The play has already run elsewhere, but next week Pakkie will get to see for herself how her life story has become a piece of theatre.
She will be in the audience at the Baxter Theatre on Friday next week to watch My Name is Ellen Pakkies.
After watching a documentary about Pakkies’s story, playwright and director Lizz Meiring was so moved that she sought the exclusive rights to stage the story.
Tomorrow is the last performance of the play at the Klein Karoo National Arts Festival. It then moves to the Baxter Theatre, where it is to run from April 13 to May 7. It is also to feature at the Cederberg Arts Festival on May 1.
Afrikaans soap 7de Laan stars Vinette Ebrahim (Charmaine) portrays Pakkies, and Christo Davids (Errol) her son.
Pakkies told the Cape Argus last night that she had agreed to her story being staged because she believed it could help other people.
She recently spent a month in Valkenberg psychiatric hospital when “things became too much”.
But the former home nurse said she felt more rested now than she had in years.
Pakkies has formed the Ellen Pakkies Foundation, which seeks to empower mothers of addicts, teach them skills, provide information on how to get help for their drug-addicted children and even teach people how to read.
“I miss nursing, but I am really enjoying the work I’m doing in the communities now,” Pakkies said.
“I don’t think the government really understands what’s going on.
“I know what mothers are going through, and I hope watching this will help them.”
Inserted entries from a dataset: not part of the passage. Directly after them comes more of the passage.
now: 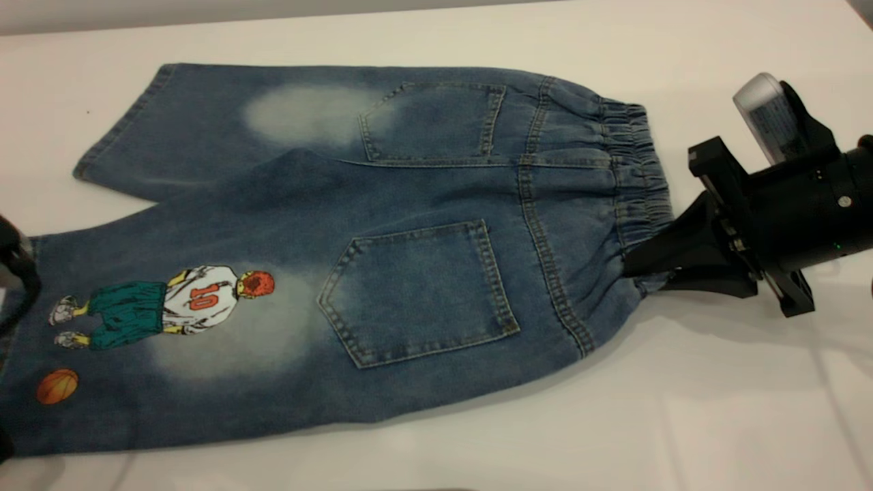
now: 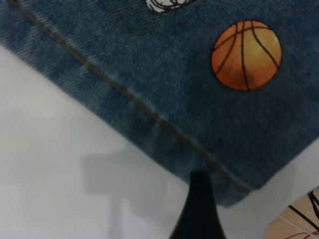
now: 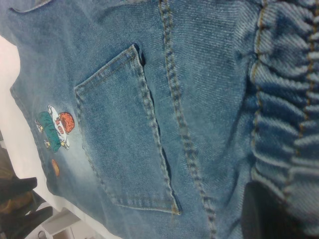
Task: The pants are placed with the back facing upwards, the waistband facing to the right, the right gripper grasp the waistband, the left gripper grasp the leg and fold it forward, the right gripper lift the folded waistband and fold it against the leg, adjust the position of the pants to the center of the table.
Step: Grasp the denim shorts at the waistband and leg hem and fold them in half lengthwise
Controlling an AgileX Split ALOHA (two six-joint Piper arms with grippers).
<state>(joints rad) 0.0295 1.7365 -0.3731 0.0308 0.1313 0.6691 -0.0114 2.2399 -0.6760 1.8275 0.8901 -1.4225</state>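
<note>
White table (image 1: 716, 423) nearest the camera, bare on every side of the pants (image 1: 382, 259), which lie flat, back up; printed leg (image 1: 170, 341) at the near left; right gripper (image 1: 638, 269) pinching the waistband's near corner; left gripper (image 2: 199, 181) at that leg's hem corner, finger state unclear

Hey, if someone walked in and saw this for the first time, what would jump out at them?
The pants fill the white table, back up, waistband toward the right. The number-10 player print and orange ball stand out on the near leg. The right pincer is at the waistband, and the left pincer touches the leg's hem corner.
</note>
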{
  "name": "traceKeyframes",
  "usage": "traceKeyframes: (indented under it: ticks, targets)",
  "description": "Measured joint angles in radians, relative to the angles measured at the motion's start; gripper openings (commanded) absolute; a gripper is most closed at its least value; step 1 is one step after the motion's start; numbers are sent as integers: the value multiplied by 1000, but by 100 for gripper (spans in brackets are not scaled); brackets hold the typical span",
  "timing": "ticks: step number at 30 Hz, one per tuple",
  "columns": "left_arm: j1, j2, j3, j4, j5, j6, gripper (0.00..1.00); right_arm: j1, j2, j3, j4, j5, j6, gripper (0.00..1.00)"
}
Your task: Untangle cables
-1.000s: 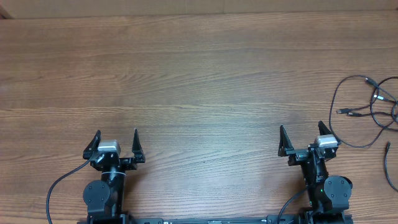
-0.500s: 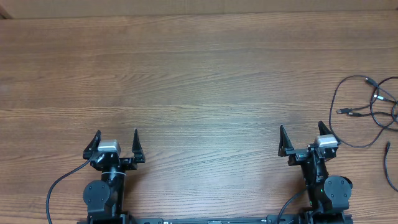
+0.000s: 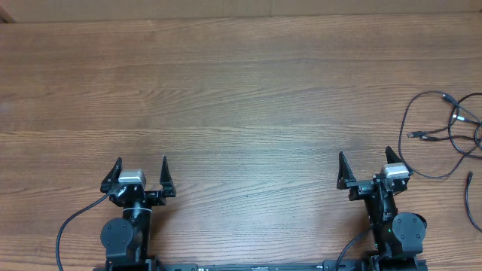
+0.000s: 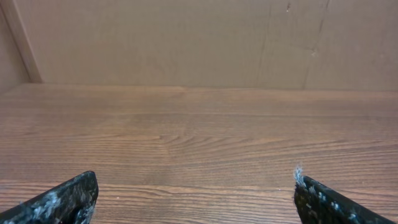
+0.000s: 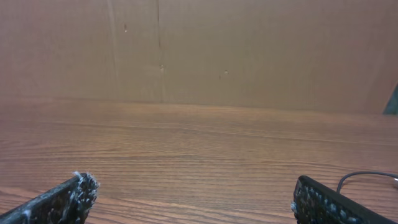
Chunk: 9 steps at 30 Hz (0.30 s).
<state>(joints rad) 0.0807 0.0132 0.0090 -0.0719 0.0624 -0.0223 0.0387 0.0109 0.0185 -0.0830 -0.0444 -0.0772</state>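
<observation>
The cables (image 3: 449, 135) are thin black cords looped together at the table's far right edge, with small plug ends, partly cut off by the frame. One strand (image 5: 367, 177) shows at the right of the right wrist view. My right gripper (image 3: 366, 164) stands open near the front edge, just left of the cables, empty (image 5: 194, 190). My left gripper (image 3: 141, 168) stands open at the front left, far from the cables, with bare wood between its fingers (image 4: 195, 190).
The wooden table (image 3: 241, 98) spreads wide in front of both grippers. A brown cardboard wall (image 4: 186, 37) stands along its far edge. Both arm bases (image 3: 124, 237) sit at the front edge with thick black leads.
</observation>
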Motion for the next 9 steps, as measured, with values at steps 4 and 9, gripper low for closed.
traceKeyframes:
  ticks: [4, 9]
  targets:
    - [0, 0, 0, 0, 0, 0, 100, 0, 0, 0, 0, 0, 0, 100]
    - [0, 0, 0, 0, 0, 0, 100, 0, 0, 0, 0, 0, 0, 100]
Pakkies was consulted during the writing of the play, and is satisfied that it will do her story justice.
In 2007 Pakkies was convicted of strangling Adam – whom she called Abie – with a rope. She told the Wynberg Magistrate’s Court she had been repeatedly raped and neglected as a child, went through two abusive marriages, and that her son became addicted to tik at 14.
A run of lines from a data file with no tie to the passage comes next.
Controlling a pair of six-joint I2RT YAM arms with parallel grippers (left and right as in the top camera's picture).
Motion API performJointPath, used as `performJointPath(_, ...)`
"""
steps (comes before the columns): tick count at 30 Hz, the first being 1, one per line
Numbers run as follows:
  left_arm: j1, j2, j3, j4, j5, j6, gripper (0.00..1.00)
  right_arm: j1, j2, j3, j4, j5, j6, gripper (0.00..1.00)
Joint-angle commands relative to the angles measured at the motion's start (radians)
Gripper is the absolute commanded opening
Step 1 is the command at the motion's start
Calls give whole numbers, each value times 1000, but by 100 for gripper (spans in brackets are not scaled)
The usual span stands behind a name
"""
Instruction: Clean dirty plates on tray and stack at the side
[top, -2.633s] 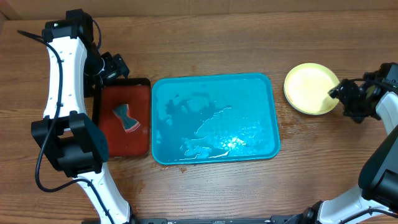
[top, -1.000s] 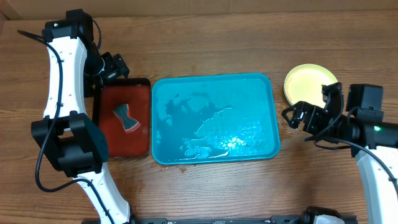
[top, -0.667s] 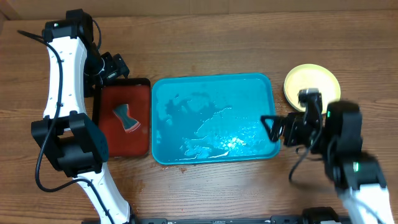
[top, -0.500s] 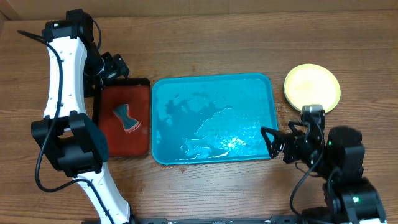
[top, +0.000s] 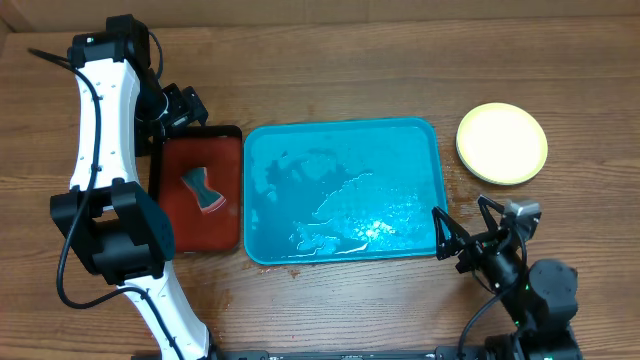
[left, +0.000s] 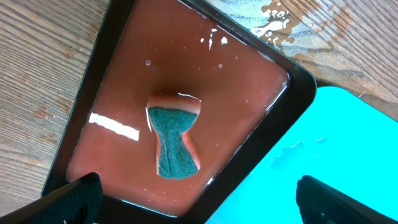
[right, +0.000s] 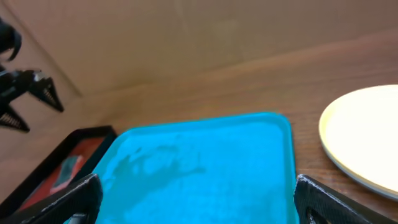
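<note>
We see the round pale yellow plastic plates (top: 502, 143) stacked on the table, far and right of the big bright blue plastic tray (top: 345, 190), nearest our right claw (top: 460, 241), and both that and our left claw (top: 192, 106) are spread apart, holding nothing.

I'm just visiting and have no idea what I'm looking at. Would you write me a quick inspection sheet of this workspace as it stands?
Surface: wooden table, with wet patches beside the trays.
Job's things: cyan tray wet, no plates on it; pale yellow plates lie stacked on the table to its right.
Clutter: dark red tray with black rim, holding liquid and a sponge.
Tools: left tool open above the red tray's far end, empty; right tool open near the cyan tray's corner, empty.
Cables: black cable looping off the left arm.
Surroundings: brown cardboard wall behind the table.
</note>
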Motion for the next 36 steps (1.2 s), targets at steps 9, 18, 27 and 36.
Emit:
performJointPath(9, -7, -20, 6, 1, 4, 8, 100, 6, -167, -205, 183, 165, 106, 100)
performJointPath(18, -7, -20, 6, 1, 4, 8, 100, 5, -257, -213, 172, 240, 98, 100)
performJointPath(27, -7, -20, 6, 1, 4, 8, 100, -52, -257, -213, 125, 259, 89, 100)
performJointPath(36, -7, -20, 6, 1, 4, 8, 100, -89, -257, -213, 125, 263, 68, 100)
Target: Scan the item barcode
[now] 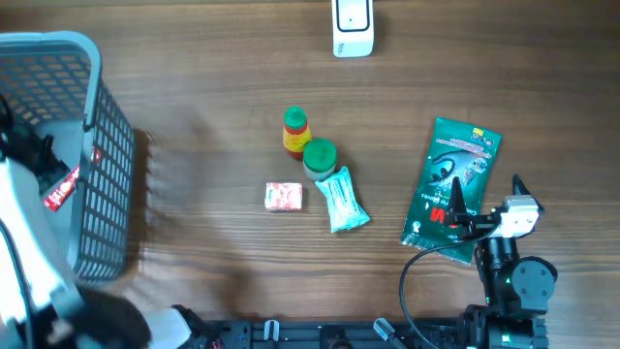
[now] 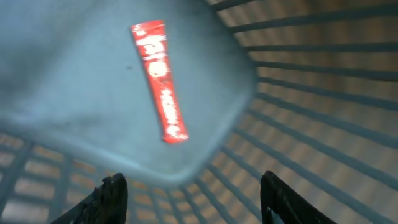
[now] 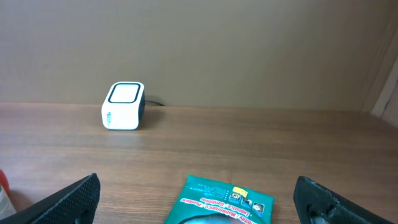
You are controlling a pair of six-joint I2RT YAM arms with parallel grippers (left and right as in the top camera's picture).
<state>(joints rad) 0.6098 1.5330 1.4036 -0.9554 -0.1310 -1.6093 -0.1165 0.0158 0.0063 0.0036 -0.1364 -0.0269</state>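
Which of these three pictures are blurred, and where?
Overhead: sharp in the middle, smeared at the left edge around the left arm and beside the basket. Left wrist: the red sachet looks soft. Right wrist: crisp, the white scanner is clear.

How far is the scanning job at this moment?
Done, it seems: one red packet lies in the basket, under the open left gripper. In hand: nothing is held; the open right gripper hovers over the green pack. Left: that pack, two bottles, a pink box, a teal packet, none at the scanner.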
Despite attempts to help him, her son had attacked her, stolen from her, lied to her and rampaged through her house. She told the court she lived in constant fear of him.
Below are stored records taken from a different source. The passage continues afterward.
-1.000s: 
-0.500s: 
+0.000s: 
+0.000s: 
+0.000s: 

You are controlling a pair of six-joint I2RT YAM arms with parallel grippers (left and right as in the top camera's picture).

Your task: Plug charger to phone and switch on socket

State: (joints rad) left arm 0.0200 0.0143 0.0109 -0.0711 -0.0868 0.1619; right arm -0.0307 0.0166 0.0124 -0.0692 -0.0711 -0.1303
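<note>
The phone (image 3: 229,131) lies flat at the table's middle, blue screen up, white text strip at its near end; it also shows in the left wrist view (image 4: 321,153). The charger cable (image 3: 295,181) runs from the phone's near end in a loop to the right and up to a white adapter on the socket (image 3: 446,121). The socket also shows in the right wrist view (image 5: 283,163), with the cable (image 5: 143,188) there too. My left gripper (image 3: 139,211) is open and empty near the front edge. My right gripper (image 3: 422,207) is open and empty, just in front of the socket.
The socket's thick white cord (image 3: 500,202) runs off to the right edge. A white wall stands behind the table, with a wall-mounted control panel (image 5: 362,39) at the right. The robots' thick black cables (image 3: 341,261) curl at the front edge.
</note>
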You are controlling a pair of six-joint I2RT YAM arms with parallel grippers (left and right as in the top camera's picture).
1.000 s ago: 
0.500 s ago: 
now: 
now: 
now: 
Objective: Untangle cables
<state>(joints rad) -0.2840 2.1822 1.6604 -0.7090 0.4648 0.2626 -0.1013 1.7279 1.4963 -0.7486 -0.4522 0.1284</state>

She eventually strangled him in their Lavender Hill home.
Pakkies received a three-year suspended sentence, and was ordered to do 260 days of community service.
Meiring said Pakkies’s life was portrayed with honesty, sensitivity and compassion.
She described the production as a moving, surprising, inspiring and often-shocking tale of love, loss and survival.
“This production contains violence and abusive language. But it also contains beautiful moments of humour, humanity and warmth.
“It tells of a mother’s unconditional love for her child, her absolute defencelessness against repeated trauma, and how she is driven to murder.”
Bookings may be made through Computicket.
The production carries an age restriction for 16-year-olds and under for language and violence.